DogwoodGraphic2017The editors of Dogwood are thrilled to announce the judges for Dogwood’s Literary Prizes in Poetry, Fiction, and Nonfiction.  Learn more about each below, and enter the prize here.

Gillian Conoley will judge the Dogwood Literary Prize in Poetry. Her most recent collection of poetry, Peace, was named an Academy of American Poets Stand-out Book for 2014 and a finalist for the Los Angeles Times Book Award. She is the author of eight collections of poetry including The Plot Genie, Profane Halo, Lovers in the Used World, and Tall Stranger, a finalist for the National Book Critics Circle Award. Conoley’s work has received the Jerome J. Shestack Poetry Prize, a National Endowment for the Arts grant, and a Fund for Poetry Award, and has been anthologized in more than 20 national and international anthologies, including W.W. Norton’s Postmodern American Poetry (second edition), W.W. Norton’s American Hybrid, Counterpath’s Postmodern Lyricism, and Oscar Mondadori’s Nuova Poesia Americana. Conoley’s translations of Henri Michaux, Thousand Times Broken: Three Books by Henri Michaux, appeared with City Lights in 2014, and was named one of the top ten poetry books of 2014 by Publisher’s Weekly.  Conoley has taught as a Visiting Poet at the University of Iowa Writers’ Workshop, University of Denver, Vermont College MFA Program, Texas State University, and Tulane University. The founding editor of Volt, she has taught at Sonoma State University since 1994, where she is Professor of Creative Writing (Poetry).

Nicholas Montemarano will judge the Dogwood Literary Prize in Fiction. He is the author of three novels, A Fine Place, The Book of Why, and, most recently, The Senator’s Children. He has also published a short story collection, If the Sky Falls, a New York Times Book Review Editor’s Choice. His stories have been published in Esquire, Tin House, Zoetrope, and many other magazines. His fiction has been awarded a Pushcart Prize and a fellowship from the National Endowment for the Arts. He is professor of English at Franklin & Marshall College in Lancaster, PA. Nichaolas Montemarano is a 1992 graduate of Fairfield University.
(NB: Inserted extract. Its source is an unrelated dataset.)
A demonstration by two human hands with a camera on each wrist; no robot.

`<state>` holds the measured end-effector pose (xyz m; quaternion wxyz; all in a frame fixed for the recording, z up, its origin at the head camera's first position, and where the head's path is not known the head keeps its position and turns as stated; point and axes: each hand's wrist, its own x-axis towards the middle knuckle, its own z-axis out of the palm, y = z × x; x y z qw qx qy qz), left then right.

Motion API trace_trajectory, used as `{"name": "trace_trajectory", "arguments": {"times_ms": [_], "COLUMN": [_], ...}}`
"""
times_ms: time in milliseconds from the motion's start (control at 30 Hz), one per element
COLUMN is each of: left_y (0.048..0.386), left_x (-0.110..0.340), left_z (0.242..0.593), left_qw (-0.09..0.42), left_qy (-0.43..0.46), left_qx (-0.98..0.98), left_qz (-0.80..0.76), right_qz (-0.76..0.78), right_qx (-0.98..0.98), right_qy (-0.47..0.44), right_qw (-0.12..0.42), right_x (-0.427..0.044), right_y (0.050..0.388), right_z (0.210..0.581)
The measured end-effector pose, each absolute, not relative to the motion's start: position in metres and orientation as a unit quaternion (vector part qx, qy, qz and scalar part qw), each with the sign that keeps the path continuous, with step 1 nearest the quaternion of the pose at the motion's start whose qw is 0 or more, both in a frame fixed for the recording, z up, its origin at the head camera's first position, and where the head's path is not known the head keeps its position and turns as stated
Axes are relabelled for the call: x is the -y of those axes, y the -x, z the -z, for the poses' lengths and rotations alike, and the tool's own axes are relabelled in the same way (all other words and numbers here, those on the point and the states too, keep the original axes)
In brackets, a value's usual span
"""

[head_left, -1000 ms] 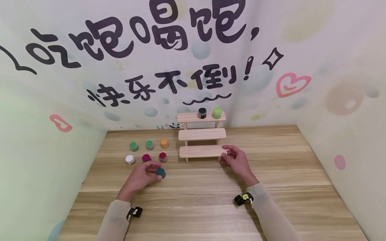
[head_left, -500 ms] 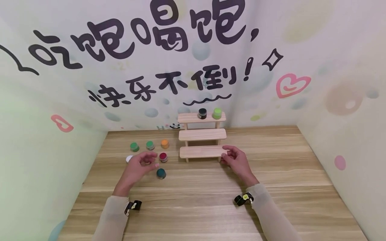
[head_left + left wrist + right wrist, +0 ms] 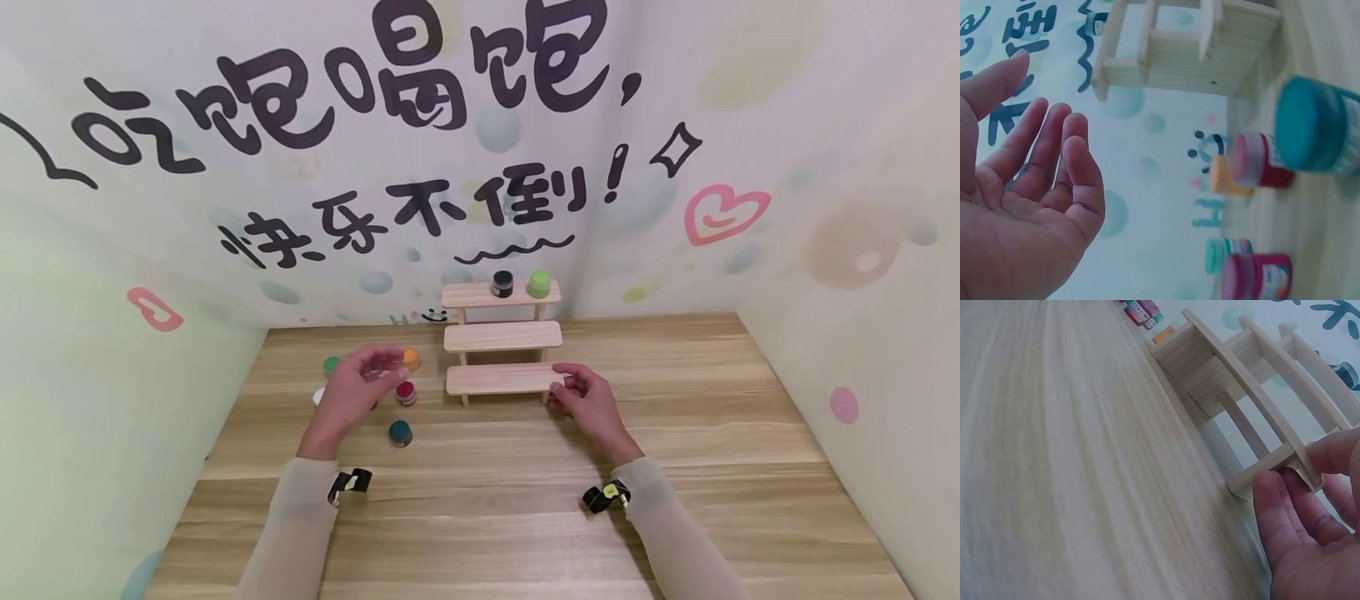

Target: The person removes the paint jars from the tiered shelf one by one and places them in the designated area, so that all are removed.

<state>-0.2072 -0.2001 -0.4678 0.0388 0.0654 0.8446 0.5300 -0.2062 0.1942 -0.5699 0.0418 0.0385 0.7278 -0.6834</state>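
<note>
My left hand is raised over the paint jars with its fingers loosely bent, and the left wrist view shows nothing in it. Its fingertips are nearest the orange jar in the head view. A dark red jar and a teal jar stand nearer to me. The magenta jar and a green jar are largely hidden behind the hand in the head view. My right hand pinches the right end of the lowest step of a three-step wooden display rack.
On the rack's top step stand a black jar and a lime green jar. Another green jar and a white jar sit left on the wooden table. A printed wall rises behind.
My left hand has let go of the teal jar, leaving it in front of the dark red one, then moved away over the back row. The right hand keeps its hold on the rack.
</note>
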Motion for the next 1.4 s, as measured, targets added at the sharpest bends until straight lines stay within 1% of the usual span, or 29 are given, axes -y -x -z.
{"name": "trace_trajectory", "arguments": {"times_ms": [133, 600, 933, 1400], "left_y": [0.213, 0.231, 0.250, 0.279], "left_x": [0.191, 0.167, 0.147, 0.099], "left_z": [0.460, 0.446, 0.436, 0.429], "left_qw": [0.028, 0.016, -0.016, -0.062], "left_qy": [-0.070, -0.082, -0.090, -0.094], "left_qx": [-0.840, -0.827, -0.805, -0.804], "left_qz": [-0.537, -0.556, -0.586, -0.583], "right_qz": [0.685, 0.687, 0.703, 0.701], "right_qx": [-0.727, -0.726, -0.709, -0.711], "right_qy": [-0.033, -0.030, -0.039, -0.045], "right_qw": [0.038, 0.034, 0.038, 0.040], "right_x": [-0.194, -0.193, -0.193, -0.192], "right_y": [0.206, 0.206, 0.205, 0.207], "right_z": [0.570, 0.569, 0.568, 0.568]}}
Patrick Phillips will judge the Dogwood Literary Prize in Nonfiction this year.  Patrick Phillips’ first book of nonfiction, Blood at the Root was published in 2016, and named a Best Book of the Year by the New York Times and the Boston Globe. He has written three poetry collections, including Elegy for a Broken Machine, a finalist for the National Book Award. He lives in Brooklyn and teaches at Drew University.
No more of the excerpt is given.